In a previous post, I referred to an incident that occurred during the 1996 air and artillery assault on southern Lebanon which the Israelis called Operation Grapes of Wrath. The artillery barrage on a UN refugee camp in Qana in 1996 killed 100 civilians, and resulted in international condemnation of the Israeli operartion, and led to a US-brokered cease fire (which took nearly 3 further weeks to achieve). In that blog entry, posted 13 days ago, I wrote:
But with each passing day, the potential for a Qana-like event grows stronger. There are two trend lines in play here which have not yet intersected: one trend line is the effective degradation of Hizbollah C3 (command, control & communications) capabilities; the other trend line is domestic and US governmental sympathy for the operation. The calculated bet in applying air power against Lebanon and its infrastructure is that the trend line for support of the operation may deteriorate before the strategic goal is realized. And then instead of "new rules," Olmert & Co. will be faced with a slightly degraded Hizbollah, another meaningless cease fire agreement, and no change in the regional equation.

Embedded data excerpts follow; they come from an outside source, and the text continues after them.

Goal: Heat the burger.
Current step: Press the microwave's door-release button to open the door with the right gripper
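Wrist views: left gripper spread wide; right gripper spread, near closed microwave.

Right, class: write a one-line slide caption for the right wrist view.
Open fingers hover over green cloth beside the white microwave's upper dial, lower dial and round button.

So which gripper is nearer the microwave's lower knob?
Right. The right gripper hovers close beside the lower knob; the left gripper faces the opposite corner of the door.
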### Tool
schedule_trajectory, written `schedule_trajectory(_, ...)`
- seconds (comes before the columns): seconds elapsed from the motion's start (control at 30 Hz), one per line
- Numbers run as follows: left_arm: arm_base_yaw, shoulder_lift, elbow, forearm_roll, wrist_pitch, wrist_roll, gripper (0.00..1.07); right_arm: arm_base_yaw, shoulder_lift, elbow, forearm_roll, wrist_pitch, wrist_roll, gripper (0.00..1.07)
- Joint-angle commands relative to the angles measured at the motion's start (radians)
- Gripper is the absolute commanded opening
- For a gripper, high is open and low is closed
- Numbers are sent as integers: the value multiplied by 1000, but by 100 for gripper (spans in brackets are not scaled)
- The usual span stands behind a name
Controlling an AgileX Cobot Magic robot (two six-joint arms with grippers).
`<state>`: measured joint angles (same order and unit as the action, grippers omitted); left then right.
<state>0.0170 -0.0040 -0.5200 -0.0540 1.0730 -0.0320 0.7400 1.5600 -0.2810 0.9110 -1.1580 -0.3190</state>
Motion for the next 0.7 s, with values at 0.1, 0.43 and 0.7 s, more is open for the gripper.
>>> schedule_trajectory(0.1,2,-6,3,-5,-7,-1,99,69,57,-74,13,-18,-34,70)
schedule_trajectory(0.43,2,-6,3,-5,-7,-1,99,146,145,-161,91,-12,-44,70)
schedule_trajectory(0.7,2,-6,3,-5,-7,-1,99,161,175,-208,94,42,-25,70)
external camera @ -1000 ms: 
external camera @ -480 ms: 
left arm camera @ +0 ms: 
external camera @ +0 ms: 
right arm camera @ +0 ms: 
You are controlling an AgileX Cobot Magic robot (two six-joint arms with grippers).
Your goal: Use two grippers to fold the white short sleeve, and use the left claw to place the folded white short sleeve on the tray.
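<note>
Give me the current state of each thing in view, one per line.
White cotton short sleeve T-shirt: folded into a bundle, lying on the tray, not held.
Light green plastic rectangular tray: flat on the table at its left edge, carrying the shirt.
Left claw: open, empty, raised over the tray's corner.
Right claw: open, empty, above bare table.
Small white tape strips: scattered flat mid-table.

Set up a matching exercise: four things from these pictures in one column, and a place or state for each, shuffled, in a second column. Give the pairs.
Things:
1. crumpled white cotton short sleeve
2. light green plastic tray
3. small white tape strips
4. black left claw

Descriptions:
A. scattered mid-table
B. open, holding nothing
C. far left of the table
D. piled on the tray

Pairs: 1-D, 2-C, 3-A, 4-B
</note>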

And today, on the 19th day of the war, and in precisely the same place, an Israeli air attack struck a site in Qana at 1 am local time in which 28 people were killed (16 of whom were children - as often happens, original reports on these numbers were inflated by a factor of two). While the exact details of the attack are unclear (a Lebanese Red Cross worker reports that the site was attacked twice, once at 1 am, once at 7 am -- while the Israeli Air commander reports a single attack, and then a 7 hour delay before reports of the deaths became public), the results are disastrous for the Israeli leadership. As the day progressed, over 150 Hizbollah rockets fell on northern Israel, a new single-day record (over 70 fell on the abandoned town of Kiryat Shemona). The world media has been broadcasting images from Qana all day long, and it now looks like the two trend lines I referred to have crossed. What may have been a long-term "window of opportunity" for the IDF in Lebanon has now been shortened.
Word of the bombing in Qana came to the Israeli government as it was in session in the company of Condoleezza Rice. Earlier in the day the Israelis were absolutely convinced that the American "green light" was still in effect; at the cabinet meeting Condi was reported to be stunned, and the Israeli Defense Minister found himself explaining the incident to a shocked guest -- we warned the residents to leave, Hizbollah hides amongst civilians, rockets were fired within 30 yards of the struck building, and the launch crew ran into the building. Possibly unsaid in the meeting is that the American forces in Iraq have done things just as horrific. But it is clear that such claims will fall on deaf ears.
With the door now closing on open American support for the Israeli operation, and the IDF in a state of multi-divisional mobilization, a decision will soon be made whether to continue the current operation at its present pace, or to use the approximately 14 days which remain to expand the ground campaign. The public stance of the Israeli government is still projecting determination to achieve a military win on the battlefield. But all spin aside, this operation has got to be judged a failure so far. While certainly the operation has weakened Hizbollah -- rather than breaking Hizbollah, Hizbollah emerges in the Arab world the heroic victor. Hizbollah claims for itself the bragging rights for driving the Israelis out of Lebanon in 2000; now it can claim it withstood the Israeli army and stood its ground for 3 weeks. Now Olmert & Co. are subject to debilitating internal second-guessing, and it is quite likely their careers (or at least their legacies) are in jeopardy. In my judgment, Olmert, Peretz and Halutz have stumbled from one bad decision to the next throughout this campaign -- now comes the toughest decision of all. Based on their past performance under pressure, expect them to make another ruinous choice.